# Holster reccommendations for a 4" Python?



## Mdnitedrftr (Aug 10, 2006)

Does anyone know a good EDC holster for a 4" Python? :mrgreen: ;-)


----------



## PhilR. (Apr 25, 2007)

A 4" large-framed revolver such as a Python is a sidearm. Therefore, you might ask this question on a forum dedicated to such. I've not ever searched for one, but I'm sure there has to be a forum or two dedicated to law enforcement.


----------



## Old Padawan (Mar 16, 2007)

I disagree with Phil. I have carried a couple of 4" revolvers concealed on a daily basis. Even in this day of Auto guns, a 6 shot .357 medium frame revolver is a GREAT carry gun.

Galco offers an IWB, a couple of belt and a couple of shoulder holsters.

Try the Summer Comfort as an IWB. It will conceal well and is a comfortable carry.

http://www.usgalco.com/HolsterPG3.asp?ProductID=3590&GunID=35


----------



## PhilR. (Apr 25, 2007)

Old Padawan said:


> I disagree with Phil.


So, which part do you disagree with - the part where I said a Python is a sidearm, or the part that states that looking at an LEO forum might be of better help?

The first part is true. The 4" Python is a sidearm, just like any other four or five or six-inch barreled large-framed magnum handgun (the Python also comes in a size that is designed for concealed carry, which is the "snub-nosed" version). Just because you have decided to carry one concealed does not change it's design intent, or it's actual size. You can wear it under your hat for all I care (and is perfectly fine to do so), but at the end of the day, it's still a sidearm. But you're not obligated to believe me, so if you get a chance, you might ask a member of the military or an LEO about this, as they will know what a sidearm is.

The second part is just potentially helpful to the OP, since LEO's carry large defensive handguns all the time, whereas a civilian (the majority of forum members here) is less likely to do so. Why you would disagree with something that is just an additional suggestion that has potential to help someone else is beyond me....


----------



## Old Padawan (Mar 16, 2007)

I should have been more specific in my statement. I did not disagree with the side arm reference. ALL handguns are “sidearm’s”. 

I disagree that this is not the forum for these types of questions. This is a handgun forum (thus the name Handgunforum.net). By your own words, the gun is a HANDGUN. There are MANY people here to answer questions regarding the concealed carry of a handgun. I believe TOF, DJ, Baldy, Ptarmigan or Bob Wright would have been able to offer valuable insight into his question. I personally am an expert in holsters. I am also a long time carrier of firearms for concealed carry (20 plus years). And I have carried a .357 on and off for many of those years. 

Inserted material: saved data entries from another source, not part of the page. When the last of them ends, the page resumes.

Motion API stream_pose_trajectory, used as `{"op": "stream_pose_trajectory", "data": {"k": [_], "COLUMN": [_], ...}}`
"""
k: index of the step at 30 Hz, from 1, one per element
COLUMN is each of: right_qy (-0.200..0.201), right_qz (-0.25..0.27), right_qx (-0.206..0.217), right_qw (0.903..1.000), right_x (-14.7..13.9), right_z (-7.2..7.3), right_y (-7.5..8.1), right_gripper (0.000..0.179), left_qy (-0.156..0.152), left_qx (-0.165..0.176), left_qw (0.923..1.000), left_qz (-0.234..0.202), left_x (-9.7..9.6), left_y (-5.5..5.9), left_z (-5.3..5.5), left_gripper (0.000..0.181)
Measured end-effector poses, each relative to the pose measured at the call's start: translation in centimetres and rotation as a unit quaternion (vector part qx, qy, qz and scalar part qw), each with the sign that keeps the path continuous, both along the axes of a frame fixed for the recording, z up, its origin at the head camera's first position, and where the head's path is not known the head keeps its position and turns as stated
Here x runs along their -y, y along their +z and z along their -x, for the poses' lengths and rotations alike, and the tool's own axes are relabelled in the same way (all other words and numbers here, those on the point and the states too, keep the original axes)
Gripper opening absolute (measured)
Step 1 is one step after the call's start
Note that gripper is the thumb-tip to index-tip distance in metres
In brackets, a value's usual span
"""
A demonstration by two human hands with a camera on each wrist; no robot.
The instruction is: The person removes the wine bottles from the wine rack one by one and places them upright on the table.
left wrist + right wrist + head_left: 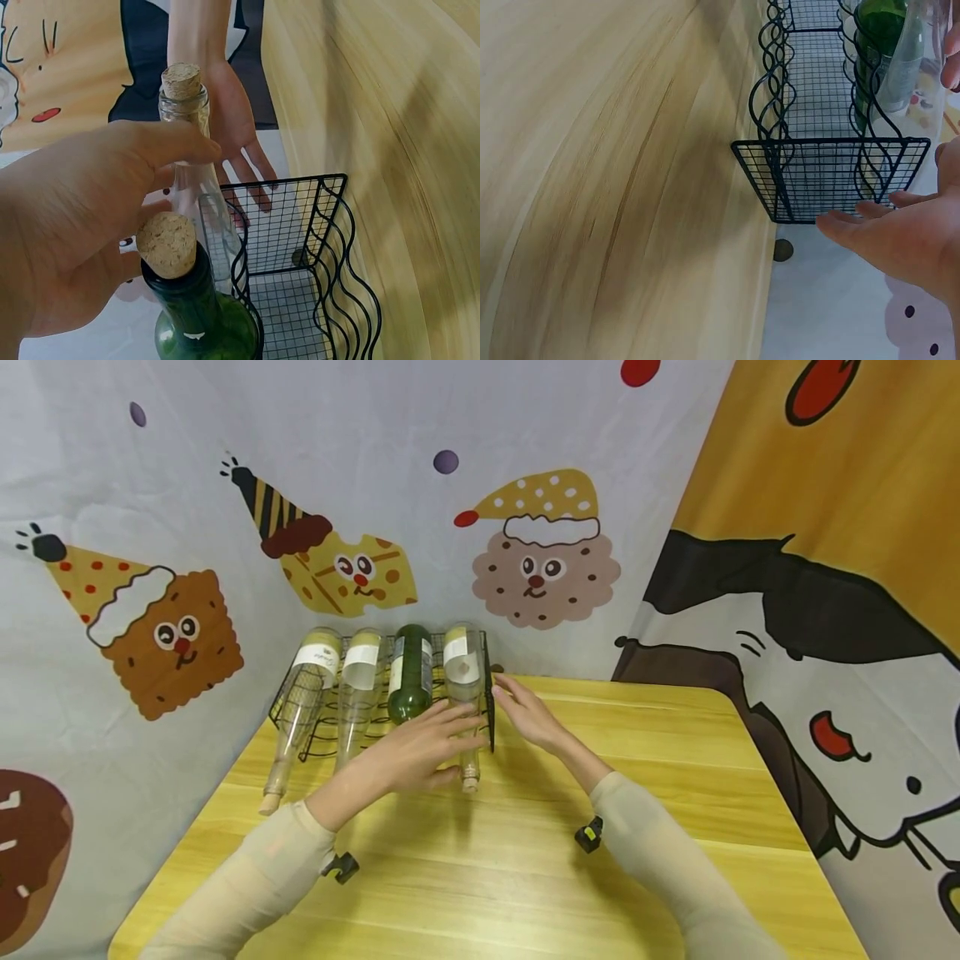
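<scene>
A black wire wine rack [318, 743] holds several corked bottles on its upper level, necks toward me. The rightmost is a clear glass bottle [468, 693] with a pale label. My left hand [408, 747] lies over that clear bottle's neck, fingers stretched across it. The thumb crosses the neck in the left wrist view, beside the cork [181, 80]. Just left of it lies a green bottle [410, 681], partly under the hand. My right hand [531, 714] is beside the rack's right end panel [832, 176], fingers extended; whether they touch it I cannot tell.
Two more clear bottles [358, 693] lie at the rack's left. The rack stands at the back of a wooden table [487, 893], against a cartoon-printed cloth [442, 410]. Black wrist devices [588, 835] show at both sleeves.
</scene>
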State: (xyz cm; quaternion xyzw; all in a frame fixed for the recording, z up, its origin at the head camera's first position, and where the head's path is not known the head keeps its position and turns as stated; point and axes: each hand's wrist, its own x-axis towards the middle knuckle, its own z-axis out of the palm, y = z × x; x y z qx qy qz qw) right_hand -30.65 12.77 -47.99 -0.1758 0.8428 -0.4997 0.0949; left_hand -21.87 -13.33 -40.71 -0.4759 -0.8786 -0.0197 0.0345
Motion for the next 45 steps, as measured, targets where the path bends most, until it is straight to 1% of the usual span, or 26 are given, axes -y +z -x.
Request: {"op": "stream_pose_trajectory", "data": {"k": [5,11,18,21,28,33,36,45], "right_qy": [-0.004,-0.008,-0.006,-0.007,-0.015,-0.015,-0.016,-0.009], "right_qz": [0.036,0.088,0.16,0.175,0.177,0.172,0.17,0.174], "right_qx": [0.029,0.062,0.08,0.088,0.101,0.107,0.106,0.096], "right_qw": [0.9989,0.9942,0.9838,0.9807,0.979,0.9792,0.9796,0.9801], "right_x": [0.4,1.1,1.7,1.8,1.7,1.6,1.6,1.6], "right_z": [0.6,1.3,1.6,1.6,1.5,1.7,1.6,1.6], "right_y": [-0.4,-1.0,-1.2,-1.3,-1.2,-1.5,-1.6,-1.4], "right_gripper": [0.071,0.073,0.07,0.069,0.072,0.071,0.069,0.07], "left_qy": [-0.005,-0.01,-0.014,-0.016,-0.029,-0.037,-0.039,-0.058], "left_qx": [-0.01,-0.015,-0.026,-0.029,-0.049,-0.065,-0.071,-0.105], "left_qw": [0.9999,0.9995,0.9987,0.9985,0.9976,0.9965,0.9961,0.9927], "left_qz": [0.012,0.025,0.042,0.045,0.04,0.036,0.033,0.013], "left_x": [-0.6,-1.1,-1.6,-1.7,-1.8,-1.6,-1.5,-1.3], "left_y": [0.0,-0.2,-0.4,-0.5,-0.6,-0.7,-0.7,-0.6], "left_z": [0.5,0.8,1.2,1.3,1.3,1.2,1.1,0.4], "left_gripper": [0.057,0.048,0.042,0.041,0.043,0.042,0.042,0.043]}}
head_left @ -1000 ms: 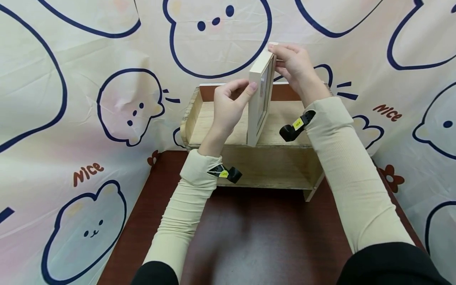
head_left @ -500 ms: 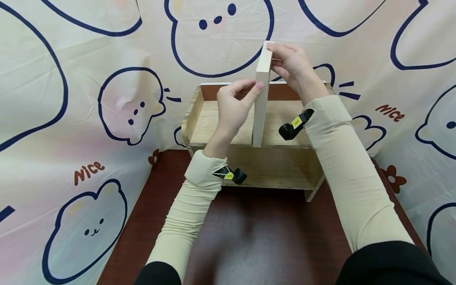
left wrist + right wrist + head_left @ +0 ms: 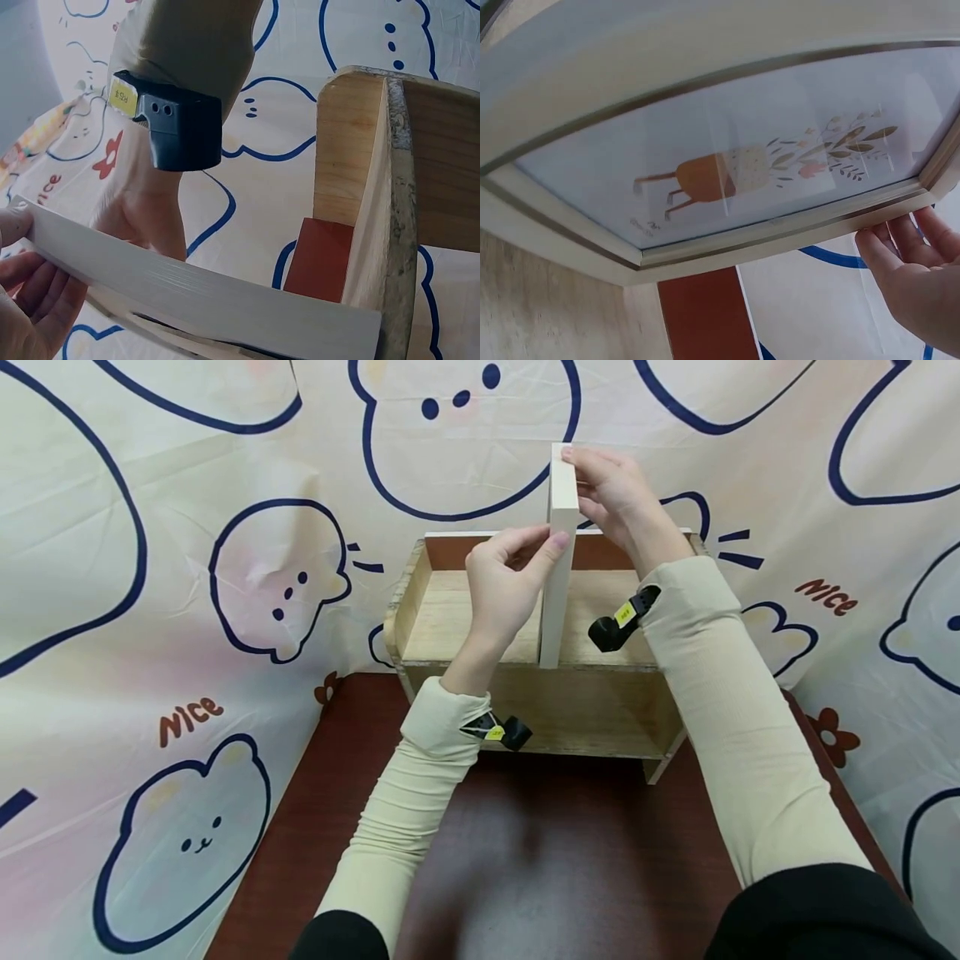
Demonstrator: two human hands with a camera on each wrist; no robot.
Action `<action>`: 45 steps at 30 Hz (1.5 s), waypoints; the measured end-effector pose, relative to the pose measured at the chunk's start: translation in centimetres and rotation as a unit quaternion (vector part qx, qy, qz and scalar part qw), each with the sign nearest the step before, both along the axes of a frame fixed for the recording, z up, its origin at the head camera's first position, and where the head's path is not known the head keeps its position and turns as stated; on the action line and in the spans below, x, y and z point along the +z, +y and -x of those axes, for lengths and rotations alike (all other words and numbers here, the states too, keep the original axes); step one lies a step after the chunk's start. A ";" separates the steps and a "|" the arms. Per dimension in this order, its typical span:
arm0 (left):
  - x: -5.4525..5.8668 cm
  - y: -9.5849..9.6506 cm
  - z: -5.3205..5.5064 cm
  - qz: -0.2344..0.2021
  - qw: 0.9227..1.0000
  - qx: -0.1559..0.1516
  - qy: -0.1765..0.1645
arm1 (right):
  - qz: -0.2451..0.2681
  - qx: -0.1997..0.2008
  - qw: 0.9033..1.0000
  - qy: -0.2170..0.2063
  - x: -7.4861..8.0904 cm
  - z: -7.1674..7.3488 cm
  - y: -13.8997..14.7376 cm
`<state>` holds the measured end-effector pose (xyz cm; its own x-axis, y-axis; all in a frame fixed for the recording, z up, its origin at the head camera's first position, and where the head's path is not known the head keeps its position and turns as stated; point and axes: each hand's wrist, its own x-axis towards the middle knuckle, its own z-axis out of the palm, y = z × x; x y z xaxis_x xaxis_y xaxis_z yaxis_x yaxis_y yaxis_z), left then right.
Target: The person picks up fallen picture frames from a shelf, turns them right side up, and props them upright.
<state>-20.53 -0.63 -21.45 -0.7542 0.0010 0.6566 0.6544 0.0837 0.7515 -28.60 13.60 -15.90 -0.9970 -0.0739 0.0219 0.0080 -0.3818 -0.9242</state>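
Note:
A pale wooden picture frame [image 3: 557,602] stands upright on the top board of a small wooden shelf [image 3: 457,618], nearly edge-on in the head view. My left hand [image 3: 506,578] pinches its near edge between thumb and fingers. At the far top corner, my right hand [image 3: 617,502] grips it with thumb and fingertips. In the right wrist view, the glazed picture [image 3: 727,172] shows a potted plant print. The left wrist view has my left hand [image 3: 37,300] on the frame's narrow side [image 3: 187,281], whose lower end meets the shelf.
Raised sides and a reddish-brown back strip [image 3: 453,553] bound the shelf top, with a lower compartment [image 3: 577,710] beneath. The shelf stands on a dark brown table [image 3: 555,860]. Patterned cloth [image 3: 300,460] hangs behind and beside it. Black cameras are strapped on both wrists.
The frame has turned from showing its glazed face to nearly edge-on, its near edge swinging right. My left hand has moved right with it; my right hand has barely moved.

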 end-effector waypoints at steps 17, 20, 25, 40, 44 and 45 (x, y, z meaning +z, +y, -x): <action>-0.4 0.1 0.3 -0.007 1.000 0.009 0.026 | -0.172 -0.143 0.959 0.176 -0.2 -2.0 -0.8; -0.3 0.0 0.2 -0.007 1.000 0.009 0.021 | -0.185 -0.124 0.960 0.167 -0.2 -2.9 -1.0; -0.2 -0.3 0.1 -0.008 1.000 -0.005 0.009 | -0.190 -0.043 0.969 0.152 0.0 -4.4 -1.2; -3.0 -3.0 2.1 0.005 0.995 -0.068 -0.077 | -0.139 -0.003 0.981 0.138 -0.1 -5.2 -1.6; -4.2 -3.7 2.9 0.082 0.988 -0.076 -0.104 | -0.123 -0.003 0.983 0.138 -0.3 -5.2 -1.8; -4.4 -3.8 3.1 0.094 0.986 -0.085 -0.111 | -0.116 -0.003 0.984 0.137 -0.3 -5.1 -1.8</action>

I believe you erred when trying to send him to another forum for his answers. His question is well within the capabilities of the members of this forum. I disagree that he should go somewhere else when we have his answers.


----------



## PhilR. (Apr 25, 2007)

Old Padawan said:


> I should have been more specific in my statement. I did not disagree with the side arm reference. ALL handguns are "sidearm's".
> 
> I disagree that this is not the forum for these types of questions. This is a handgun forum (thus the name Handgunforum.net). By your own words, the gun is a HANDGUN. There are MANY people here to answer questions regarding the concealed carry of a handgun. I believe TOF, DJ, Baldy, Ptarmigan or Bob Wright would have been able to offer valuable insight into his question. I personally am an expert in holsters. I am also a long time carrier of firearms for concealed carry (20 plus years). And I have carried a .357 on and off for many of those years.
> 
> I believe you erred when trying to send him to another forum for his answers. His question is well within the capabilities of the members of this forum. I disagree that he should go somewhere else when we have his answers.


It is too bad that your reading comprehension is so poor. Giving the OP a suggestion as to an additional place that might provide better success to get his requested information does not do anything that you mentioned. Nowhere did I say that this was the wrong forum. Nowhere did I try to send him elsewhere. Nowhere did I state he _should _go elsewhere. All those things you basically "read" into my statement. That is something I might expect out of middle-schooler, but not from an adult.

It's amazing that even with your "experience" (of which it would be impossible for me to care less about) that you cannot figure out two simple sentences. Telling the OP that he "might" look in an additional place does not direct him to do _anything_. He can wait for answers here, or he can monitor here and ask in a place where practically everyone has experience with the carry of a large sidearm. It's his choice, and he can do what he wants. IOW he is free to read _more than one_ forum.

To the OP - if you are listening (reading). Hopefully you have figured out by now that talking to a large group of people of which pretty much everyone has the kind of experience you are asking about will enlarge your chances of getting a helpful answer. But you don't _have_ to do that. You can stay right here, and never go anywhere else to enlarge your world. And BTW, despite the above statement, not all handguns are sidearms.....


----------



## Old Padawan (Mar 16, 2007)

I find it odd that you would resort to insults. Is this not a forum for open discussion? I disagreed with you get over it. Your insults are unwarranted.


----------



## PhilR. (Apr 25, 2007)

Old Padawan said:


> I find it odd that you would resort to insults. Is this not a forum for open discussion? I disagreed with you get over it. Your insults are unwarranted.


Actually, my statements were warranted. After all, you accused me of doing something that I didn't even do. Why should I not be able to respond with what is essentially a correct assement?

Tell you what tho -- you use your head, stop accusing people of doing things that are only in your imagination, and I'll stop pointing out your lack of comprehension skills.

Deal?

best regards,
PhilR.


----------